There is, regrettably, a “motherhood penalty” forcing too many women to choose between career, earnings and children, said Teresa Collett, an author on the anti-abortion amicus brief and a professor at the University of St. Thomas who directs the school’s Prolife Center — but an abortion isn’t the solution, she said. Indeed, life post-Roe would “actually incentivize both the state and federal government to get serious about pregnancy discrimination,” Collett said.

If the draft decision turns out to be the final product, Marjorie Dannenfelser, the president of the anti-abortion Susan B. Anthony List, said her organization “wholeheartedly applaud[ed]” it.

Dannenfelser said the organization recognized “the need for the pro-life movement to continue its existing work to support pregnant women and children in need.” “There are thousands of pro-life pregnancy centers and maternity homes nationwide and an ever-growing pro-life safety net,” she said. “The pro-life movement will continue to grow to meet the needs of these women and their families, walking and planning with them to love and serve both mother and child.”

While Collett questioned the link between abortion access and women’s economic power, C. Nicole Mason, the president and CEO of the Institute for Women’s Policy Research, said it’s there.

“The potential overturn of Roe will inflict enormous damage to women’s equality. But it will also dramatically impact the ability of women to participate fully in the American economy by reducing their labor-force participation, cutting into their earnings, and increasing turnover,” she said. “Add it all up, and the impact on women and their families of this dark day in history is potentially devastating.”

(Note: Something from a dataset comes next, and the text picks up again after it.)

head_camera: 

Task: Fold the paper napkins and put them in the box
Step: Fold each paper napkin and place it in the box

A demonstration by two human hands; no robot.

The various restrictions already in place are costing state economies a combined $105 billion annually from turnover, time off and reduced wages of women ages 15 to 44, according to the Institute for Women’s Policy Research. If all state restrictions were wiped away, women in that demographic would make almost $102 billion more per year, the Washington, D.C.-based think tank projected.

Those are big money projections, but back at All-Options, Dockray says the presence or absence of smaller sums — like the incidental travel costs many women face if they choose to proceed with an abortion, or the costs from missed work — already have decisive consequences.

“A lot of us don’t realize how on the edge how many people live,” Dockray said.